Table 1, AZGP1 and ABL1 primer and probe sequences
Primer(s) Sequence (5 '-3')
AZGP1 upstream primer 5'-AGACCCTGAAAGACATCGTGGA-3’(SEQ ID No.1)
AZGP1 downstream primer 5'-GCTTCTGTTATTCTCGATCTCACAAC-3’(SEQ ID No.2)
AZGP1 probe 5'-FAM-CAACGACAGTAACGGGTCTCACGTATTGC-BHQ-3’(SEQ ID No.3)
ABL1 upstream primer 5'-TGGAGATAACACTCTAAGCATAACTAAAGGT-3’(SEQ ID No.4)
ABL1 downstream primer 5'-GATGTAGTTGCTTGGGACCCA-3’(SEQ ID No.5)
ABL1 probe 5'-FAM-CCATTTTTGGTTTGGGCTTCACACCATT-BHQ-3’(SEQ ID No.6)
3. Statistical analysis
Statistical analysis was performed using SPSS26.0, R software 4.2.1, graphpad Prism 8.0.2. And comparing the difference of the two groups of data, wherein the classification variable data adopts chi-square test, the continuous variable data adopts t test, and the difference is less than 0.05, so that the statistical significance is realized. Subject work (receiver operating characteristic, ROC) curves were used to evaluate the specificity and sensitivity of diagnostic indicators. The Jooden Index (Youden Index) is used to calculate the cut-off value for the diagnosis. Survival analysis was performed using Kaplan-Meier using log-rank test. The Cox proportional hazards regression model performs multi-factor analysis. The variable with P more than 0.1 is gradually removed by a back-off method, and P less than 0.05 has statistical significance.
2. Results of the study
1. Expression level of AZGP1 in multiple myeloma
147 primary multiple myeloma patients, 95 multiple myeloma remission patients and 47 healthy donor control bone marrow specimens were analyzed for AZGP1 expression levels.

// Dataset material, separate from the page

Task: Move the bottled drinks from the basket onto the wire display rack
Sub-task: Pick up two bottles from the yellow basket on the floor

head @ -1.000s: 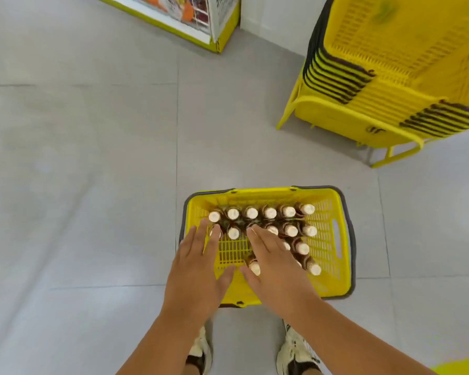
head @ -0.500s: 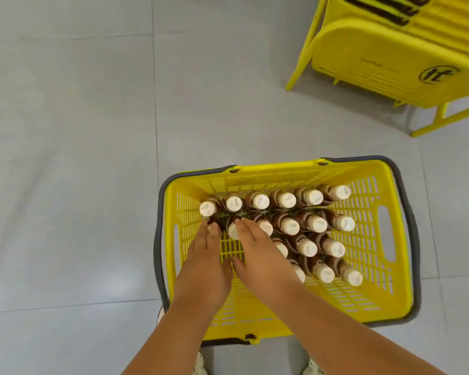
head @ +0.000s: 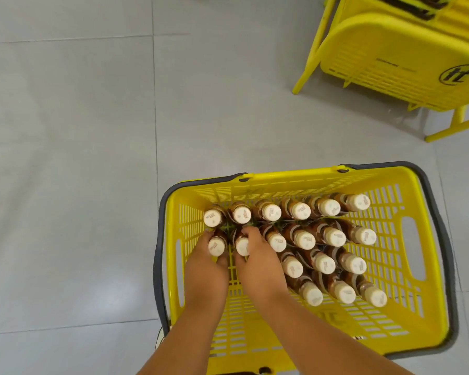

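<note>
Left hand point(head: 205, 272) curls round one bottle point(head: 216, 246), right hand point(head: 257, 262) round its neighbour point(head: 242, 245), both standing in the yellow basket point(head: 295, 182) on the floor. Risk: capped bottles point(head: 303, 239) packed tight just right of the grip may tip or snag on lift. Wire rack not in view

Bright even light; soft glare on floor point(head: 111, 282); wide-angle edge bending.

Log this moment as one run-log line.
left hand: grips bottle | right hand: grips second bottle | basket: on floor | rack: unseen
</note>
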`<state>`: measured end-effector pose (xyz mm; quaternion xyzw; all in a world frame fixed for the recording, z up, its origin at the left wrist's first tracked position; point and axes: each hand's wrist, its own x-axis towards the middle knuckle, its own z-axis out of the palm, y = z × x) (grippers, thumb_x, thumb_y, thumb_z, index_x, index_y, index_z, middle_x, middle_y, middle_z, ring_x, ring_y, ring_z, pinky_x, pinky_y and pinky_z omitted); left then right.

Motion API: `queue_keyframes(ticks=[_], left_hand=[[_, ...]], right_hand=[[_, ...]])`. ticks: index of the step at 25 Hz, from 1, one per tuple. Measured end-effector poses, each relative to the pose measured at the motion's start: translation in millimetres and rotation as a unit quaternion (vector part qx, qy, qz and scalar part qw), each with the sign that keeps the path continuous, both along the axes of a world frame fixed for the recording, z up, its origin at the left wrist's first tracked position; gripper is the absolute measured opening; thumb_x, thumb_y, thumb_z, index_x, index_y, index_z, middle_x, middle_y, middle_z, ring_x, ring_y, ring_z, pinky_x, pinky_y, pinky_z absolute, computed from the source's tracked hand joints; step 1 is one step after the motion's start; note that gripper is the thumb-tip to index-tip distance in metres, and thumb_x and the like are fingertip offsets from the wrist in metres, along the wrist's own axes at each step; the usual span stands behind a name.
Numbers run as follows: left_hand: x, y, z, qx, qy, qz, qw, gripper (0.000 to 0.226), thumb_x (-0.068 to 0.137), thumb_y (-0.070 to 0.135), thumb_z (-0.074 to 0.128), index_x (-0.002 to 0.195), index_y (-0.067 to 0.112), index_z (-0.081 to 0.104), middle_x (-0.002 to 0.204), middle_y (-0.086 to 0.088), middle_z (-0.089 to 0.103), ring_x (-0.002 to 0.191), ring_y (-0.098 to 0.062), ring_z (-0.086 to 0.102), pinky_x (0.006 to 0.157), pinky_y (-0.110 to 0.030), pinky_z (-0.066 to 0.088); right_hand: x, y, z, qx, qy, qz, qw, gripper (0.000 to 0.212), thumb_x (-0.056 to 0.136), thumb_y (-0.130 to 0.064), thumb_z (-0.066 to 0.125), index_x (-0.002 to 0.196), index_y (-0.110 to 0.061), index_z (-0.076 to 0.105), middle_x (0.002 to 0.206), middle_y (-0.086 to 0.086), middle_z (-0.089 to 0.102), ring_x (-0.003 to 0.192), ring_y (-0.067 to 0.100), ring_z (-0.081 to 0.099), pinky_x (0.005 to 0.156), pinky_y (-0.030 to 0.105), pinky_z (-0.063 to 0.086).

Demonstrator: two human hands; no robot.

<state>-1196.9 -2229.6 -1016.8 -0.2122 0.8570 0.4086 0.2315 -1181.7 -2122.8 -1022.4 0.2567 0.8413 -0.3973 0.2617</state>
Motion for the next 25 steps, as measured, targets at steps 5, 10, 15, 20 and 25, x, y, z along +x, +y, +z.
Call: queue_keyframes(ticks=[5, 10, 15, 20, 25], left_hand=[[10, -6, 35, -0.008, 0.011, -0.04, 0.999, 0.032, 0.098, 0.024, 0.067, 0.129, 0.025, 0.062, 0.111, 0.013, 0.063, 0.104, -0.01, 0.06, 0.078, -0.015, 0.042], [9, -7, 121, 0.0, 0.037, -0.048, 0.998, 0.039, 0.096, 0.027, 0.07, 0.133, 0.023, 0.06, 0.114, 0.012, 0.064, 0.106, -0.011, 0.059, 0.086, -0.024, 0.045], [-3, -8, 239, 0.016, 0.078, -0.056, 0.995, 0.039, 0.091, 0.035, 0.074, 0.128, 0.034, 0.062, 0.107, 0.018, 0.068, 0.097, -0.005, 0.061, 0.073, -0.003, 0.038], [-19, -1, 383, 0.054, 0.116, -0.081, 0.989, 0.042, 0.085, 0.038, 0.08, 0.125, 0.043, 0.066, 0.114, 0.024, 0.071, 0.104, 0.002, 0.064, 0.082, -0.009, 0.044], [-20, 8, 539, 0.071, 0.194, -0.08, 0.975, 0.038, 0.082, 0.033, 0.085, 0.115, 0.043, 0.069, 0.11, 0.024, 0.072, 0.107, 0.005, 0.064, 0.093, -0.016, 0.048]], right_hand=[[13, 5, 34, 0.036, -0.011, 0.081, 0.996, 0.033, 0.104, -0.023, 0.052, 0.135, -0.02, 0.043, 0.126, 0.005, 0.063, 0.102, 0.025, 0.064, 0.07, 0.04, 0.054], [25, 20, 121, 0.02, 0.015, 0.012, 1.0, 0.035, 0.099, -0.037, 0.061, 0.131, -0.029, 0.047, 0.111, 0.0, 0.07, 0.1, 0.022, 0.067, 0.078, 0.044, 0.057], [21, 45, 236, 0.0, 0.072, -0.043, 0.997, 0.033, 0.094, -0.039, 0.069, 0.125, -0.034, 0.056, 0.11, -0.011, 0.069, 0.099, 0.011, 0.065, 0.085, 0.034, 0.055], [15, 62, 385, -0.023, 0.123, -0.104, 0.987, 0.028, 0.091, -0.034, 0.076, 0.102, -0.051, 0.056, 0.095, -0.024, 0.068, 0.088, -0.003, 0.064, 0.064, 0.006, 0.043], [18, 74, 549, -0.041, 0.201, -0.168, 0.964, 0.026, 0.084, -0.034, 0.083, 0.099, -0.04, 0.063, 0.09, -0.021, 0.071, 0.088, -0.013, 0.061, 0.068, 0.007, 0.045]])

The results show that the expression level of AZGP1 in bone marrow cells of primary patients with multiple myeloma (median of 1.91%, range of 0-3305.45%) is significantly higher than that of patients with multiple myeloma relief (median of 0.14%, range of 0-160.84%, P < 0.0001) and healthy donor controls (median of 0.08%, range of 0-0.47%, P < 0.0001). While there was no significant difference in expression levels between the multiple myeloma-alleviating patients and healthy donor controls (p=0.378) (fig. 1).
ROC curve analysis showed that the area under the curve (area under the curve, AUC) of AZGP1 diagnostic MM was 0.756 (95% confidence interval 0.690-0.822; p < 0.0001; fig. 2), with a maximum approximate log index corresponding to an AZGP1 expression level of 0.48%. With this as the diagnostic threshold for MM, the over-expression rate of AZGP1 in the initial MM was 58.50%.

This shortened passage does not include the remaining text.